Authority Health Medical Resident Returns to Kenya
Earl Carlos, affectionately known as EG by his friends and family, completed an eight-week residency placement in Kenya last July. He was one of three Authority Health medical residents who partnered with CMMB and served at the Mutomo Mission Hospital.
He is currently preparing to return to Kenya in August – this time joined by his younger sister, nurse Ellise! In this piece, EG shares a little about his experience during his first placement and what compels him to return.
“When you see the kind of things I saw at the hospital, you can’t forget them. You can’t go back to life before. I graduate residency next year and I don’t know if I can just live a normal clinical life.”- EG Carlos
By the time I became a first-year resident, I already knew that healthcare systems, especially those in developing countries, were flawed. We are so spoiled in the U.S. If a doctor calls for a CAT scan or a CBC (complete blood count), it is a matter of making a request or filling out paperwork. In Kenya, at the Mutomo Mission Hospital, this is not the case. The hospital staff barely have anything. They rely on chest x-rays as the most advanced form of diagnostic testing, and that is if they can even get those. For the most part, they diagnose without any labs at all. But, they make due with what they have and somehow they get by.
At the end of the day, I saw a lot of people die, for a variety of reasons – many of which were simply out of our control. This was something that was hard to experience. But, after eight weeks, you approach every day with a commitment to simply do what you can – to deliver healthy babies into the world, to send mothers back home to their children, to save lives.
Tell us about your experience
First of all, the staff were full of surprises. They were all so easy going despite the challenging work conditions at the hospital.
The staff make it through the days and they’re pretty optimistic. One of the funny things I learned was that the Kenyans love their tea time. Come 11am, everyone would gather – all the nurses, all the staff – for tea time. I actually ended up picking up the habit myself.
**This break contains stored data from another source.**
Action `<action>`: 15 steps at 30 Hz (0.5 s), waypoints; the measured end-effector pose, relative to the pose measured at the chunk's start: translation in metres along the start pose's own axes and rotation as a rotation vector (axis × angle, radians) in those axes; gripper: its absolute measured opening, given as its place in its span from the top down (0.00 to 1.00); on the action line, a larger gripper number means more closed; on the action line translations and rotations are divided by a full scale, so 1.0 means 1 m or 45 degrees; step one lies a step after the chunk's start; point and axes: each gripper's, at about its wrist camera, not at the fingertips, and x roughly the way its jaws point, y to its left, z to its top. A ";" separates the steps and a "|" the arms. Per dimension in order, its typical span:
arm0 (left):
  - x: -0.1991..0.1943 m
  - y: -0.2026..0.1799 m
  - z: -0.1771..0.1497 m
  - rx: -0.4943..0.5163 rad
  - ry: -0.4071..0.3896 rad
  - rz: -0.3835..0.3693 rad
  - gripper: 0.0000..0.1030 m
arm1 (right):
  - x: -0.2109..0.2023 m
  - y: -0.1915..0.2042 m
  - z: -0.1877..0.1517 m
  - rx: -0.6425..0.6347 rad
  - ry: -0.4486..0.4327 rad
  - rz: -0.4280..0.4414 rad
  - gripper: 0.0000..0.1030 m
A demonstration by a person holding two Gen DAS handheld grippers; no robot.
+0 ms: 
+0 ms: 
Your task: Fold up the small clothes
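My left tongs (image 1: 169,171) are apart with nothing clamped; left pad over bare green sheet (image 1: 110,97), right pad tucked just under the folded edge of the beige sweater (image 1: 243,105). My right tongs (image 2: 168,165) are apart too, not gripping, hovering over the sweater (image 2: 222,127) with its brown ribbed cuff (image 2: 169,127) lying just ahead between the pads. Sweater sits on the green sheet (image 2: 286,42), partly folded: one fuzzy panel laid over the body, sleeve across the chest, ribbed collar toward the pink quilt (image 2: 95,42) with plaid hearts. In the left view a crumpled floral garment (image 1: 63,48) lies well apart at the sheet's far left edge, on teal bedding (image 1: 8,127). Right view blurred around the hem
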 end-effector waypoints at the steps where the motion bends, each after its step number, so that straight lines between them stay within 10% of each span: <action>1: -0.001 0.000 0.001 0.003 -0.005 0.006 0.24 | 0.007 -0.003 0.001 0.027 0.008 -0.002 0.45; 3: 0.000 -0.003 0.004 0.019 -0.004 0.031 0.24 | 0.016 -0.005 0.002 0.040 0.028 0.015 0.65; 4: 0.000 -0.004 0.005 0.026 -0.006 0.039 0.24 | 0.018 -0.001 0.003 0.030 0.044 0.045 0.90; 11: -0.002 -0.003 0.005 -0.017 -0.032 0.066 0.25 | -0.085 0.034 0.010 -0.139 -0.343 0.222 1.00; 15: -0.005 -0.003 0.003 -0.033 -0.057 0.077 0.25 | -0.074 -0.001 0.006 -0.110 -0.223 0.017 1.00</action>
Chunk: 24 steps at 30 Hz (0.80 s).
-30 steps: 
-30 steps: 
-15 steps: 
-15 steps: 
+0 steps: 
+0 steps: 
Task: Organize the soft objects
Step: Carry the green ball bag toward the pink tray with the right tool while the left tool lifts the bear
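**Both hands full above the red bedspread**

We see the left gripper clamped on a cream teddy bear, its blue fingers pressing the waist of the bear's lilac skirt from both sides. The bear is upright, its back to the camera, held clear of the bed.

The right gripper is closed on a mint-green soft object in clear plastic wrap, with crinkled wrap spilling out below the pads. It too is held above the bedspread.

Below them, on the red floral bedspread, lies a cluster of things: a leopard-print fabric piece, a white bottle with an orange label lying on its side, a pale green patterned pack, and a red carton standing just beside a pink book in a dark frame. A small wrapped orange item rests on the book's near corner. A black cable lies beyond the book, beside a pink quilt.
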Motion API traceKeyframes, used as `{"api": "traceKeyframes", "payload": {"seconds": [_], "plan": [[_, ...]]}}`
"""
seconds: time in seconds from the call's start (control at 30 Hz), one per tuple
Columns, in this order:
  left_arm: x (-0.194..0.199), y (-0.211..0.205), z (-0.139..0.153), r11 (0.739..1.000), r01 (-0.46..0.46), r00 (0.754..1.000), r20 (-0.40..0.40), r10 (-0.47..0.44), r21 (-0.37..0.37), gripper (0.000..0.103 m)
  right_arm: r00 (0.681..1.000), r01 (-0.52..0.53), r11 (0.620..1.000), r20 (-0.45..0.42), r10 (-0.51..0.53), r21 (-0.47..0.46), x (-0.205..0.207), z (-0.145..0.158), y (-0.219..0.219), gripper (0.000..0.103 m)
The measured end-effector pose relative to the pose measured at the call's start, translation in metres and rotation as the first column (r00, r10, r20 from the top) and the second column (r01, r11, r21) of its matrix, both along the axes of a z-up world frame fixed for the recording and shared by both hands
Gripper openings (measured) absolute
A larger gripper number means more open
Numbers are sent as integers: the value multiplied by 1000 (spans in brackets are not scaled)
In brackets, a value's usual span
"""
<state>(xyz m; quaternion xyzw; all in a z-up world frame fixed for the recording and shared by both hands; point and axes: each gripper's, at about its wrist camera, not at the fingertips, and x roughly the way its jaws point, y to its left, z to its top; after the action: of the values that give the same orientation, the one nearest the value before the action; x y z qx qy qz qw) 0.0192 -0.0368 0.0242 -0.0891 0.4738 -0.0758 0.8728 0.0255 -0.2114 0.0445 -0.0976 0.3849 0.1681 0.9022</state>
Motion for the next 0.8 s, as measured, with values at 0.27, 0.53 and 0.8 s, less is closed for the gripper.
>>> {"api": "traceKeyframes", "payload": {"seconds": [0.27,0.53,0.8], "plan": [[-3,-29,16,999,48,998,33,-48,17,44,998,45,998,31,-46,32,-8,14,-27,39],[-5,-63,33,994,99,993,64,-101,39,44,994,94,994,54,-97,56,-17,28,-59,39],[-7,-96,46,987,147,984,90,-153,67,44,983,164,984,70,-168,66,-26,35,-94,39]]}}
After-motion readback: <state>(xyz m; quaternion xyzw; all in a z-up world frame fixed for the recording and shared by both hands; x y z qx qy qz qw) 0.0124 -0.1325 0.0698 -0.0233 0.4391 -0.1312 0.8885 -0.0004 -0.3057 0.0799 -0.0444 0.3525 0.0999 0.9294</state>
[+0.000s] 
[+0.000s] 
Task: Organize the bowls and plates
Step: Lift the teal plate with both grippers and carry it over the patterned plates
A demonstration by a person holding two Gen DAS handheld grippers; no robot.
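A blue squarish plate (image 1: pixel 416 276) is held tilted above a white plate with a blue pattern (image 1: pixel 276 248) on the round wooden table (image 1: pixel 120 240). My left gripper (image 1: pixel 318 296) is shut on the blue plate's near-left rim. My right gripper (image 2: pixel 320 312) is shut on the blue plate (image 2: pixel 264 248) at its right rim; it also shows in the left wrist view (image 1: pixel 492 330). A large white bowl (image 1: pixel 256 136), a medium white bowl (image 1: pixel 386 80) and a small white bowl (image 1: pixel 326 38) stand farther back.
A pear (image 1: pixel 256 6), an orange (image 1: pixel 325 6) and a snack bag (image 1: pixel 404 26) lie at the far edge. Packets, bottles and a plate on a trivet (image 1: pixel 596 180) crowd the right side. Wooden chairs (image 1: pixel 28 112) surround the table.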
I had to learn a lot. There were all kinds of ailments that I had never encountered before in the US. And then of course there were the conditions of the hospital and the making due with the limited resources at hand. I am in family medicine, so I am used to seeing the non-communicable diseases like diabetes, hypertension, and cardiac related issues. In Kenya, I was dealing with unfamiliar things that were every day realities for the medical staff at the Mutomo Mission Hospital. Like HIV, malaria, lower respiratory tract infections. Sometimes I found myself not knowing what to do, or how to treat a patient. Honestly, I had to do a lot of googling and it was a really humbling experience.
What do you hope for this second time around?
I really look forward to continuing learning. One thing I am really excited about is contributing to cervical cancer project at Mutomo Mission Hospital. While we were there the first time we saw three or four cases of cervical cancer, which is a lot in such a short amount of time.
Women were coming in with really low hemoglobin levels. They were really anemic. It turned out that these women had late stage cervical cancer, meaning the cancer had spread to other areas of their body making it difficult to treat, even in well-resourced hospitals. Obviously, cervical cancer screening in in hospitals like the one in Mutomo is non-existent. Preventative care is hard to implement for a variety of reasons and many of them have to do with a lack of financial resources. One of our goals is to contribute to the establishment of some sort of service. In fact, we are already raising money. We hope that we can build the foundation of this project, that it is something that the local team can continue developing, and that any future residents can build on it.
Tell us about the local staff?
They left such an impression on me – each and every one of them. Really, I was reliant on them. I was working with them because without them there would be no way I could do my job.
While the nurses looked to us to make the final decision on a patient, we relied so much on them. We asked then: what do you think they are saying? Do they feel pain here? Are they having trouble breathing? If I can’t get the answers to these questions, then there isn’t really anything I can do for the patient.
On our last weekend there, we invited the whole crew to dinner. They told me that this was the first time they actually had all gathered together as a group to hangout. In the end, we worked together so much. I remember thinking, this is what it feels like to be alive. Just seeing co-workers smiling and dancing together.
Is there anything that you wish you had known before you went the first time?
It is important to know that there are things we are just not going to be able to do. We need to figure out a way to ask a specialist about anticipated issues before we leave, so we can be prepared. Questions like, what can we do about strokes with the tools we have, what can we do about people who are coming in with things that there is absolutely nothing we can do about? We are doing that research now as we get ready to leave.
All in all, I think I’ll be a whole lot more prepared.
What was really cool about the hospital in Mutomo was that the patients were never alone. They always had family members there, just sitting with them.
Would you say that patients always having family with them is a positive thing?
Yeah I would say it was positive. When I would come in, early in the morning, there was always a family member present. I thought that was really nice. When I would round at the DMC hospital here in the US. There were many times I would see one poor person all by himself, I’d never see any family members. In Mutomo there was always a family member and it is not unusual to see them there the entire day. They won’t even leave, which is crazy.